Resize_ is just a low level construct that makes b a contiguous Tensor with the given size (increasing the storage if needed).
Note that it does not initialize the memory or guarantee re-used of the existing storage. So you can get arbitrary values after calling it.
Resize is not doing slicing!
set_ changes the Tensor and metadata of the Tensor. In this case, you set a new storage, offset, size and stride. And they happen to be what you expect?
I thought that resize_ does a similar set_ under the hood (and adjusting the strides). If it’s not doing, that I guess there should be an op that does that… Or at least some explicit mention in docs about this usecase.
I am not sure to understand what you’re trying to do here? What would be the matching out of place code?

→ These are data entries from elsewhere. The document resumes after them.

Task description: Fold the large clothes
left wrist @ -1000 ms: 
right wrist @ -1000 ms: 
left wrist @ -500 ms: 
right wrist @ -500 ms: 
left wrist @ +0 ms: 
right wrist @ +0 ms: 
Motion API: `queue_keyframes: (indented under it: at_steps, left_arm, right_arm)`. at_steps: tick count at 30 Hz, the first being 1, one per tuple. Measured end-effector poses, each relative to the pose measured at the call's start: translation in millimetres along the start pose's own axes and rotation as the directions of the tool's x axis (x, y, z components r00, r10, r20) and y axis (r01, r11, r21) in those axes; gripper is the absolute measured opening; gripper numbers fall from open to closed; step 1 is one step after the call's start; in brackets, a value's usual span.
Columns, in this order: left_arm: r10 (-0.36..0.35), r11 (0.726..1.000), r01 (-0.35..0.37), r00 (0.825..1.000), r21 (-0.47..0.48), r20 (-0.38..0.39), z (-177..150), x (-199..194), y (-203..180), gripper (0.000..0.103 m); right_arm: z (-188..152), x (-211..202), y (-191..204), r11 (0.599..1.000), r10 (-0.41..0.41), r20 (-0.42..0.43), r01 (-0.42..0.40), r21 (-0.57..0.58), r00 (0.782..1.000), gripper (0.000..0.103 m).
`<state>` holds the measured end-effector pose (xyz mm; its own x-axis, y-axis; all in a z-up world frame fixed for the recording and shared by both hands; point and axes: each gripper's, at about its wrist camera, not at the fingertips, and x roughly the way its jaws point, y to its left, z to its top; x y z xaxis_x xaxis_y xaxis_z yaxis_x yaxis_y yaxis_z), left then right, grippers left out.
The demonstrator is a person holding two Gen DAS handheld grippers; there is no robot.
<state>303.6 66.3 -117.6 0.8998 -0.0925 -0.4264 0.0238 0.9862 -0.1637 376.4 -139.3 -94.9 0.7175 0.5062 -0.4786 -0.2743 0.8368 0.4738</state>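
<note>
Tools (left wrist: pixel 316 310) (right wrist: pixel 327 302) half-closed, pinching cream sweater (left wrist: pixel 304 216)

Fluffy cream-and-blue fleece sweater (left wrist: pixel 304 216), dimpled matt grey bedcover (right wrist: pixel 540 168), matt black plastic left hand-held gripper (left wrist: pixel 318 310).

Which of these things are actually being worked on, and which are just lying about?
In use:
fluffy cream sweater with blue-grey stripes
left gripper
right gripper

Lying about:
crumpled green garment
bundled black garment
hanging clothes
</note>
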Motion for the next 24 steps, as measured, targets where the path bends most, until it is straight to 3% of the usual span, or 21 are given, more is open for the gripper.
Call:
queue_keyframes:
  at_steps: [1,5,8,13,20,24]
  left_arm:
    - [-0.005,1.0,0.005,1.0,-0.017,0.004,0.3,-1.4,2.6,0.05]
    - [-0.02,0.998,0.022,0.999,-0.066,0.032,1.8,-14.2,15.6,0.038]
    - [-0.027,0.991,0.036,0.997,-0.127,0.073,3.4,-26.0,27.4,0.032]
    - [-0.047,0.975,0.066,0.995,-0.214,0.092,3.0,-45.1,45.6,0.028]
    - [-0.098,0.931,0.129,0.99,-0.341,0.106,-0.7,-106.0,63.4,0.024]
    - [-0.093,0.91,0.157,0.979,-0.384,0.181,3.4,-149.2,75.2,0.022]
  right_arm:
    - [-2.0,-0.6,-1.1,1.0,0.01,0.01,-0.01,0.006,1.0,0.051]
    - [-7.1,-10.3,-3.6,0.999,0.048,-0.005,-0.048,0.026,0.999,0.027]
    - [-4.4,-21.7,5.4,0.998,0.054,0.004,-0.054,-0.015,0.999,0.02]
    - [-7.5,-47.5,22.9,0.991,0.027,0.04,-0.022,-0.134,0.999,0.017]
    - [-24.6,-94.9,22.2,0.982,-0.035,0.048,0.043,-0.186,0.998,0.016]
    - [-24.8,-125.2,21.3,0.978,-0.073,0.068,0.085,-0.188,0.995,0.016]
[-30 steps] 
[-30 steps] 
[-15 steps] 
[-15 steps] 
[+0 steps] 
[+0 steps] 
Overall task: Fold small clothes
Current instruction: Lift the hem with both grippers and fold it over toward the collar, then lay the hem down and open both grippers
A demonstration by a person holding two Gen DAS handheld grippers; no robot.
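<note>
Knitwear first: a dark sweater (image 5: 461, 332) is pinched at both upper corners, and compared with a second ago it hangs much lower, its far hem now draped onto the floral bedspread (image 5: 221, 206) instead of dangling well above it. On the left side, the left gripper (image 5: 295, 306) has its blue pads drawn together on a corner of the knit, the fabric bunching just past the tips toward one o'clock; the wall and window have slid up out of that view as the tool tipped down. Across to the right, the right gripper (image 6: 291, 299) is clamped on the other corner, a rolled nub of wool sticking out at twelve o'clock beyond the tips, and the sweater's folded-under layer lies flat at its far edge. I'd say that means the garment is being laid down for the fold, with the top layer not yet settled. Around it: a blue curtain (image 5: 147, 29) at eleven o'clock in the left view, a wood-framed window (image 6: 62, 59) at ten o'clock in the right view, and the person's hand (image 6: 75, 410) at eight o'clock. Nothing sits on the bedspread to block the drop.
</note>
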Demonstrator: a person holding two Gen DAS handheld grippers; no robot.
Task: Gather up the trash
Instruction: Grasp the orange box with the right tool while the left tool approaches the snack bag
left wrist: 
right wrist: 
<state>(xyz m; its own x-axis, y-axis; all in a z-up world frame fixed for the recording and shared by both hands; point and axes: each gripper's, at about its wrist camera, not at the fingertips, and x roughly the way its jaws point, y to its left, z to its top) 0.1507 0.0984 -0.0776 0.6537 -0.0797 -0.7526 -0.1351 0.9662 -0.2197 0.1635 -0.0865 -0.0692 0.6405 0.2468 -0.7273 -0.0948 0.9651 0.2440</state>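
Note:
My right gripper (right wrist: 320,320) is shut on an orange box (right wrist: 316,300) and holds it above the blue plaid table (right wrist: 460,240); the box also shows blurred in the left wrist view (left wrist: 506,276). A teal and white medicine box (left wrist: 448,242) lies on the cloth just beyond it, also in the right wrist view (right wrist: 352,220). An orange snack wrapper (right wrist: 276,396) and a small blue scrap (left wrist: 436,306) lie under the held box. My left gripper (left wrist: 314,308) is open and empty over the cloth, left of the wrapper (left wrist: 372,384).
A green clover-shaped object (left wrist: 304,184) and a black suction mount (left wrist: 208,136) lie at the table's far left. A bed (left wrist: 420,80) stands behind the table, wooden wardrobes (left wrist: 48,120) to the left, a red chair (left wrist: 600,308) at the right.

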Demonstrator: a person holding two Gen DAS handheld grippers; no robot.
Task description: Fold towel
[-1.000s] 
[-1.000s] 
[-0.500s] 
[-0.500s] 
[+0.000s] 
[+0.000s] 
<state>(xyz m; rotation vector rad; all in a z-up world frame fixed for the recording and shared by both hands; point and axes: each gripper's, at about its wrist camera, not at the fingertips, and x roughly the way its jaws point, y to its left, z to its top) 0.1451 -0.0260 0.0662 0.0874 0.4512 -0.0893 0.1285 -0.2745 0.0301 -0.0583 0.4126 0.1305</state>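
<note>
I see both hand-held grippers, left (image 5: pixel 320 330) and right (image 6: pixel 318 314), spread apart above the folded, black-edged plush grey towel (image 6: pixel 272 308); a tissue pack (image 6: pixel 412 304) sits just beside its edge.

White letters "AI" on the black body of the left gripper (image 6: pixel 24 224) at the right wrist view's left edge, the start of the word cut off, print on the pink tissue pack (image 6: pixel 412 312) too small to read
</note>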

Also what is the benefit of doing a view op inplace??
I’m calling resize_to_min_size_(tensorA, tensorB, *many_more_tensors, dim = -1)
def resize_to_min_size_(*tensors, dim = -1):
tensor_dim_slice = lambda tensor, dim, dim_slice: tensor[(dim if dim >= 0 else dim + tensor.dim()) * (slice(None), ) + (dim_slice, )]
size = min(t.shape[dim] for t in tensors)
for t in tensors:
if t.shape[dim] > size:
reshaped = tensor_dim_slice(t, dim, slice(size))
t.set_(t.storage(), 0, reshaped.size(), reshaped.stride())
This is to save for errors when adding tensors to the call line. This is a workaround for absence of SAME padding mode while doing some audio processing.
But why doesn’t this return a new list of updated Tensors?
It will be most efficient as you skip the set call.
It will be less dangerous as if anything else has a reference to an element of tensors in this function, they will all see the new size.
Of course I agree that this is a dangerous operation (as is resize_ or set_). This is just to mention that resize_ semantic was not very clear (wrt to strides). Maybe it should accept a flag that would also adjust the strides.
Another point is that autograd semantic for inplace view is weird at best And we currently don’t have any inplace view which would be a brand new concept we would need to introduce and support.